Catalytic Meerwein-Ponndorf-Verley (MPV) and Oppenauer (OPP) reactions: Remarkable acceleration of the hydride transfer by powerful bidentate aluminum alkoxides

A highly efficient catalytic procedure for Meerwein-Ponndorf-Verley (MPV) reduction has been devised by employing (2,7-dimethyl-1,8-biphenylenedioxy)bis(dialkoxyaluminum) (3) as a catalyst. For example, reduction of 4-phenylcyclohexanone in CH₂Cl₂ with i-PrOH (1 equiv) as a hydride source in the presence of a catalytic amount of the in situ generated 3a (1 mol%) smoothly proceeded at room temperature within 1 hour to furnish 4-phenylcyclohexanol in 82% isolated yield.

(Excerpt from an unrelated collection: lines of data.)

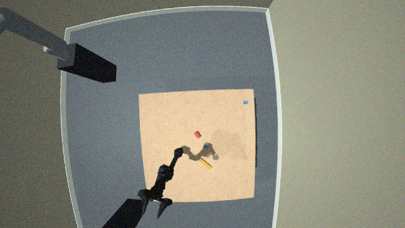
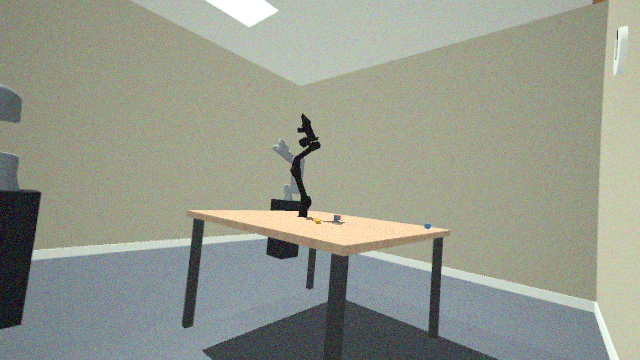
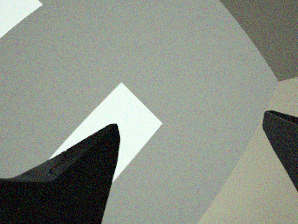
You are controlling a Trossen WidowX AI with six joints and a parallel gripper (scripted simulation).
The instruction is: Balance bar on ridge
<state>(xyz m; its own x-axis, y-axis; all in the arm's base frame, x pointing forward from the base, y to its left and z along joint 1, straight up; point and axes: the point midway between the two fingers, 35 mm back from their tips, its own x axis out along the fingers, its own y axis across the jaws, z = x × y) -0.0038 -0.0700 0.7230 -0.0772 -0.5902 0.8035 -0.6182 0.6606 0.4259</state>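
Note:
The yellow bar lies flat on the wooden table, a little way from the arm's base. A small grey-blue piece, seemingly the ridge, sits in the arm's shadow just beyond the bar. My gripper is raised high above the table and points up at the ceiling, far from the bar. Its fingers stand wide apart with nothing between them; the wrist view shows only ceiling and wall.
A red block lies near the table's middle. A small blue block sits near a far corner. A black box stands behind the arm's base, off the table.

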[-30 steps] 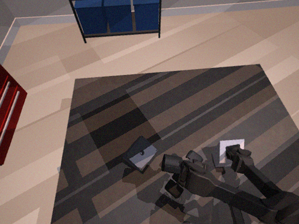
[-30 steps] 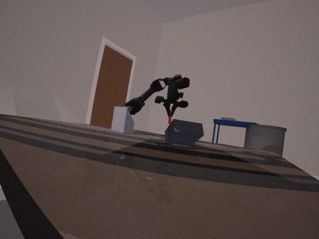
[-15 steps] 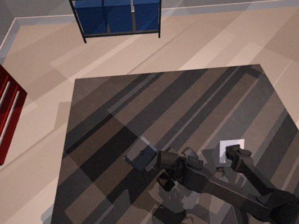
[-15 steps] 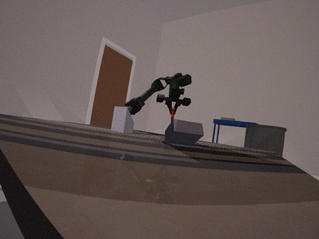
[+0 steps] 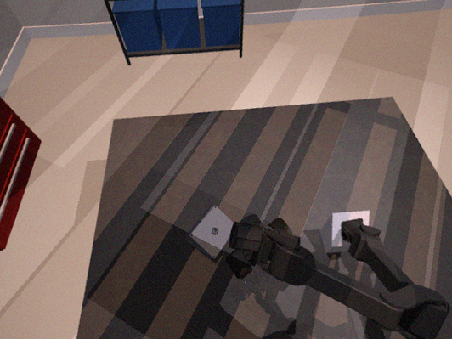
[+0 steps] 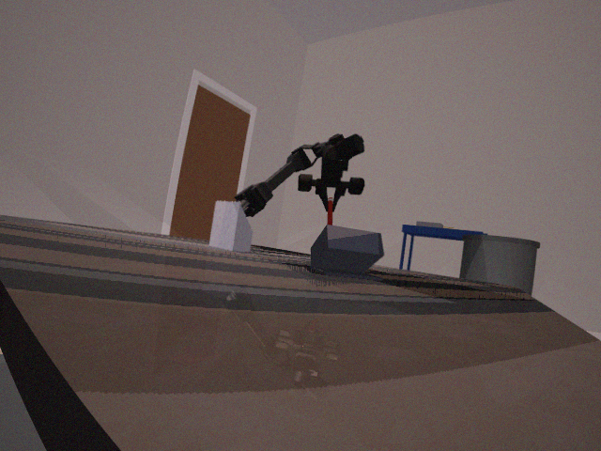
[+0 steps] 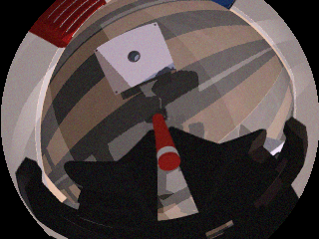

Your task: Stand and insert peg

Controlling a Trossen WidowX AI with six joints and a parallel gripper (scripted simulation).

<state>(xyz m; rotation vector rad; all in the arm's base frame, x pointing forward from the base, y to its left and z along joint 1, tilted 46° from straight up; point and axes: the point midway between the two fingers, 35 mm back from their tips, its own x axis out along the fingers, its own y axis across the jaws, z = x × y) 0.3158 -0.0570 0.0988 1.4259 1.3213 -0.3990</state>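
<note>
One pincer [image 6: 331, 197] clamped on red peg [image 6: 330, 211] above sloped panel [image 6: 346, 250]; white block [image 6: 230, 226] well apart.

The sloped panel [image 5: 212, 232] sat on the table [image 5: 136, 164] a little toward its near edge, about midway between the left and right edges, with the hole [image 5: 214, 231] in the middle of its face. The gripper [image 6: 331, 197] hung above the panel, on the panel's right in the top view, clamped on the peg [image 6: 330, 211], which pointed down at the panel's upper edge. The arm's base block [image 5: 350, 227] stood well to the right of the panel, nearer the table's right edge.
</note>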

In sharp contrast, the conventional MPV reduction with stoichiometric Al(i-PrO)₃ resulted in the recovery of the starting ketone under similar conditions. Our approach also enabled the reverse reaction of MPV reduction, i.e., Oppenauer (OPP) oxidation in a truly catalytic manner. Furthermore, these findings prompted us to develop a simultaneous intramolecular reduction/oxidation of hydroxy carbonyl substrates via the MPV reaction process in the presence of bidentate aluminum catalyst 1, where highly chemoselective hydride transfer from a secondary alcohol moiety to the remote carbonyl group took place. Finally, we demonstrate that the modern MPV system is applicable to high-speed, catalytic Tishchenko reactions. For instance, the dimerization product of cyclohexanecarbaldehyde was obtained in almost quantitative yield using only 0.2 mol% of catalyst 3a. Based on this result, highly stereoselective intramolecular Tishchenko reduction of a β-hydroxy ketone was also accomplished successfully.